In this work, first, we observed that camrelizumab interacted with the core fucose of the N58 N-glycan of PD-1. We then confirmed that camrelizumab and cemiplimab bound preferentially to PD-1 carrying glycans with the core fucose. Camrelizumab exhibited a stronger dependence on this modification compared with cemiplimab, probably because of the contribution of serine S31 in the HCDR1 in binding to fucose. Using a combination of protein- and cell-based assays, we showed that the ligand blocking activity of these two antibodies is sensitive to variations in fucose.
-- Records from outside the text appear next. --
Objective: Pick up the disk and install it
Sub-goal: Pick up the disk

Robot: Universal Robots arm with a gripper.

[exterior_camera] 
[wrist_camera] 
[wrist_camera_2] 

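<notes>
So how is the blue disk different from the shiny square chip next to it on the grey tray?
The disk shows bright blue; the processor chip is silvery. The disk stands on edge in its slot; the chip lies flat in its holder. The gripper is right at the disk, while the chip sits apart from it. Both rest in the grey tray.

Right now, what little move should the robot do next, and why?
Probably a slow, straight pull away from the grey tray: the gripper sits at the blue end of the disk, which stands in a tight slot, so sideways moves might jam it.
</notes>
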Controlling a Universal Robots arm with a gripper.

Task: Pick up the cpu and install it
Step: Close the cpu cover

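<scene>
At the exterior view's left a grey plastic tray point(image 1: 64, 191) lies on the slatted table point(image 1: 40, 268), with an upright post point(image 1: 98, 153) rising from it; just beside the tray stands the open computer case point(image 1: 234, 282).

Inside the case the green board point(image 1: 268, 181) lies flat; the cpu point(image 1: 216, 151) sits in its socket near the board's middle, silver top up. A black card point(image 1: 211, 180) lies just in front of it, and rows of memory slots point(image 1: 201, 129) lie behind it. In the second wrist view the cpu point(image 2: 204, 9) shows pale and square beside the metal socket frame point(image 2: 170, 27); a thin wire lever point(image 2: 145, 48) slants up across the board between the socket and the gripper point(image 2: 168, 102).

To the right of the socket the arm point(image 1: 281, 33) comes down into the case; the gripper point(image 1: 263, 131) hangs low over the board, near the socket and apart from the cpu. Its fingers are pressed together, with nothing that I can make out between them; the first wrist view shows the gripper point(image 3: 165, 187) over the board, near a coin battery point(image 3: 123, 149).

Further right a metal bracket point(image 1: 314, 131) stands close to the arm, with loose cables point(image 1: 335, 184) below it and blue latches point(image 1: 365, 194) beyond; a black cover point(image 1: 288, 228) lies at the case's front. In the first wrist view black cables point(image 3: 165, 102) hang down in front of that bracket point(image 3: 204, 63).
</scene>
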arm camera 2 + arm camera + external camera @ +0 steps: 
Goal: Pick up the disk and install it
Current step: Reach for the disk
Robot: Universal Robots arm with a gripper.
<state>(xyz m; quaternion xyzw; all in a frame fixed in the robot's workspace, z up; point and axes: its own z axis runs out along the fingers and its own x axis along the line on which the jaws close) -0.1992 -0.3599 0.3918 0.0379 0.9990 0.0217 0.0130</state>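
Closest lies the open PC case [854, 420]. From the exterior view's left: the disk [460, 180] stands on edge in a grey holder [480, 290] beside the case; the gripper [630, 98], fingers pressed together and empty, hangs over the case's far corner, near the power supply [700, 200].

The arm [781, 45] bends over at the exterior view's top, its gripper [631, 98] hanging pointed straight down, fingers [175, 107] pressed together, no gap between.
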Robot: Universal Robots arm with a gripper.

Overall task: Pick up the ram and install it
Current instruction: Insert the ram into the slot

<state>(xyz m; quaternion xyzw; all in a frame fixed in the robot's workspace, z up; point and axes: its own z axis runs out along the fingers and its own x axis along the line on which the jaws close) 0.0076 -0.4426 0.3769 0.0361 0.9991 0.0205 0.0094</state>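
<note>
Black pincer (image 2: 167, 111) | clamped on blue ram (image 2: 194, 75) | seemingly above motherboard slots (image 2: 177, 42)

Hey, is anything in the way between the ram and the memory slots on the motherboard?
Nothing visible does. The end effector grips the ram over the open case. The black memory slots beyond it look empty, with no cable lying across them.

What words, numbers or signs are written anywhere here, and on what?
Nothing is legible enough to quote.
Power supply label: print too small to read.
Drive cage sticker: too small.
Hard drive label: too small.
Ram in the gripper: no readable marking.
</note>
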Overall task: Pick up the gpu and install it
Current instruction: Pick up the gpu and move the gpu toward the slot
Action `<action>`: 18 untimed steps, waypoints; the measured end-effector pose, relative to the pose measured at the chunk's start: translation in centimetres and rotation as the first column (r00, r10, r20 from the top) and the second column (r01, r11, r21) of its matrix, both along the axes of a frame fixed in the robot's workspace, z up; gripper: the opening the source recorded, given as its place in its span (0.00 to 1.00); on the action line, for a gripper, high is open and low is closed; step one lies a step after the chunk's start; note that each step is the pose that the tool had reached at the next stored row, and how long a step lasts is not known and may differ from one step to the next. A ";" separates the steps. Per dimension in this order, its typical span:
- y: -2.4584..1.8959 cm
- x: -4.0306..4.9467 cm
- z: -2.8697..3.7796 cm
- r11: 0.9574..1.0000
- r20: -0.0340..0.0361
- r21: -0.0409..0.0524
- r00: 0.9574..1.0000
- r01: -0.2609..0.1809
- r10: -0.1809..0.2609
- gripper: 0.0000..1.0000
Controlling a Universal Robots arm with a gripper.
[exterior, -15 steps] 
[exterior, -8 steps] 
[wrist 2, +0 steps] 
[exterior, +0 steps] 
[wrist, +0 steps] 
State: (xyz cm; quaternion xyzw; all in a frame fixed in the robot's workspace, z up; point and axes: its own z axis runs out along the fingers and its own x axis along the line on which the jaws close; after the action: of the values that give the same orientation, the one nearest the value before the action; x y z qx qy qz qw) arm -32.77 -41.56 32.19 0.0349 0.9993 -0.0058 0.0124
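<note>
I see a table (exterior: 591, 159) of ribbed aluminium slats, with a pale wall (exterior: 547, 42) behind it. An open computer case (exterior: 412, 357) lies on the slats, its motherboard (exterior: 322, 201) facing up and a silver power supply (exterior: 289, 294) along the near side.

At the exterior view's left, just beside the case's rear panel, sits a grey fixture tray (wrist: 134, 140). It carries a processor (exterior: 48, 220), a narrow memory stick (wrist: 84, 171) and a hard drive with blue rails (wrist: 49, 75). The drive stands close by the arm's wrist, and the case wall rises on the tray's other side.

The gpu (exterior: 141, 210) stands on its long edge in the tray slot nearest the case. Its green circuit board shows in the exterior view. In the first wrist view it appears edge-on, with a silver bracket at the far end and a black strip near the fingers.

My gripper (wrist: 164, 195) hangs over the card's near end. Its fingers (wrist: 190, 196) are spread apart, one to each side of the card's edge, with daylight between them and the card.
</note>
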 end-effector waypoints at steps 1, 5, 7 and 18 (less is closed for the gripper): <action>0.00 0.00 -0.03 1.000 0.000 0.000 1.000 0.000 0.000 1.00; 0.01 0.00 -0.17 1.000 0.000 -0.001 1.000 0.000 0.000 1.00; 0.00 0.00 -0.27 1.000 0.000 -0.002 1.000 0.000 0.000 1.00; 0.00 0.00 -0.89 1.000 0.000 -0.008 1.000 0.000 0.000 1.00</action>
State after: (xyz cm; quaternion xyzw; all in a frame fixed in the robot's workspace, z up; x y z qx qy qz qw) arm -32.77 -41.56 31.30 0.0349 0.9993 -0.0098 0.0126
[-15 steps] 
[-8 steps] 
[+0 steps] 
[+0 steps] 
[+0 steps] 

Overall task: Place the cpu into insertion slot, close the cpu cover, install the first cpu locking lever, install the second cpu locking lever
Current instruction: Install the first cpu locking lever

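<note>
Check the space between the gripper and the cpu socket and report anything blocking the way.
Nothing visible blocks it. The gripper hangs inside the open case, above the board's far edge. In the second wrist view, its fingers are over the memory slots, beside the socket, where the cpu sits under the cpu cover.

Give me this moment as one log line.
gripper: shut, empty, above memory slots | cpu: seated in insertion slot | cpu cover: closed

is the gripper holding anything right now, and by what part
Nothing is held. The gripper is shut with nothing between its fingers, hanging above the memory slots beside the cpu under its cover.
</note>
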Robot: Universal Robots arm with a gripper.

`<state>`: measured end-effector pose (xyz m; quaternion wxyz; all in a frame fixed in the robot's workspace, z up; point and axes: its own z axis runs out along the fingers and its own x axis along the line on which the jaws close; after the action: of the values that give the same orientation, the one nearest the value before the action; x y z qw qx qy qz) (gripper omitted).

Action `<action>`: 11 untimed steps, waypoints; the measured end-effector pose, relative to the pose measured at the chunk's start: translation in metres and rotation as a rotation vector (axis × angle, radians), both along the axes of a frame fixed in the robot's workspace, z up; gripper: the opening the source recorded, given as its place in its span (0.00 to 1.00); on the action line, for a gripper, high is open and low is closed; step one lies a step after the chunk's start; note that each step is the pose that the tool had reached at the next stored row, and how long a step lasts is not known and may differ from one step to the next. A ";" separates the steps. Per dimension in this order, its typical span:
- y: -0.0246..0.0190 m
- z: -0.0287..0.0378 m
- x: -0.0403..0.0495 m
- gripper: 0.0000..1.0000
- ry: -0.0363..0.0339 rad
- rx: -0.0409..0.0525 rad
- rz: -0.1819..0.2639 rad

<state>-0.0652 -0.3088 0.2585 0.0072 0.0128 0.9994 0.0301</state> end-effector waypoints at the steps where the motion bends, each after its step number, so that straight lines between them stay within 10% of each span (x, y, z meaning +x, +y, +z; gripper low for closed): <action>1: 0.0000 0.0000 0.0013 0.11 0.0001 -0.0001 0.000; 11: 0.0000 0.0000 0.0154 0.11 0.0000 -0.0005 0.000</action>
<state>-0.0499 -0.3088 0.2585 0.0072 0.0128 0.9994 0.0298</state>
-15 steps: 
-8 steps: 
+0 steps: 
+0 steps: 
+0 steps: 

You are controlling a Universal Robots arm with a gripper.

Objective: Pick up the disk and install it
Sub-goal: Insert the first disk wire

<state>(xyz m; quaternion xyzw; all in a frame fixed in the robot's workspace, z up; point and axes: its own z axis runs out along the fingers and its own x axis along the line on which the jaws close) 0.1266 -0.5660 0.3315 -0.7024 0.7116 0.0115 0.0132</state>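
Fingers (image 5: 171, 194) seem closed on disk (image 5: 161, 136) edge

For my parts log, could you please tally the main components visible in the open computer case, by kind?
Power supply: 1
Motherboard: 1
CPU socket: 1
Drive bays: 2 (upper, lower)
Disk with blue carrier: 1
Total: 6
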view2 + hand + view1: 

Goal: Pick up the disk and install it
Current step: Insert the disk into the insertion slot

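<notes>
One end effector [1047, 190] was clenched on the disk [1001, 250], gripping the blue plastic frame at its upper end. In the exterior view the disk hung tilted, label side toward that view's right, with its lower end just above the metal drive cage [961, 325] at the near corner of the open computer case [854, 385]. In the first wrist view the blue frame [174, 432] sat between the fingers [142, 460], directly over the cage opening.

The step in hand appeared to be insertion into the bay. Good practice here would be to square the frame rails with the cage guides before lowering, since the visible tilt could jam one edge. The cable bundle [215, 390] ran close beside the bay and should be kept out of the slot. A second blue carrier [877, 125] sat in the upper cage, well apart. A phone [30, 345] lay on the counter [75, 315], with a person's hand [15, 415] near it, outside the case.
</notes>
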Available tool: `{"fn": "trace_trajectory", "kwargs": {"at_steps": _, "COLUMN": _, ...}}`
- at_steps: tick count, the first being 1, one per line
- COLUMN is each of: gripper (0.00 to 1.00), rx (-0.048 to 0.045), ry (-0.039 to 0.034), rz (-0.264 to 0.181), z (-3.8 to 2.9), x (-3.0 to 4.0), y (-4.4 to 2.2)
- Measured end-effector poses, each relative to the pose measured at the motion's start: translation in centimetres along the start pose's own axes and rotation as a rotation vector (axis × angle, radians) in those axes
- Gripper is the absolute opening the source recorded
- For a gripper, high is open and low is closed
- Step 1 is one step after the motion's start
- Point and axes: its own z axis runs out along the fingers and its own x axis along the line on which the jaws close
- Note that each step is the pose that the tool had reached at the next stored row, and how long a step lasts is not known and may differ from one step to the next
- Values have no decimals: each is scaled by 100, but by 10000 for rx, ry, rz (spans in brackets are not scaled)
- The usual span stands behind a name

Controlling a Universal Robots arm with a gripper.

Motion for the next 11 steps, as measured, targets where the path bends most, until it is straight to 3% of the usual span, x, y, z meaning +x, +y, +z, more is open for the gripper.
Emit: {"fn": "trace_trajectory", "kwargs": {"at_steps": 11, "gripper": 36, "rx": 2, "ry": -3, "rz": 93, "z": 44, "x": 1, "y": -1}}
Lastly, we provided preliminary data indicating that fucosylation of soluble PD-1 in blood varies in different stages of lung cancer, and it is elevated in stage IV. As soluble PD-1 competes with cell-bound PD-1 for binding to antibodies, fucosylation may drive distinct binding patterns and activity of anti-PD-1 antibodies. Other antibodies that depend on the N58 glycan for binding, including MW11-h317, mAB059c, and STM418, might be regulated in a similar fashion by the glycan structure (36, 37, 38).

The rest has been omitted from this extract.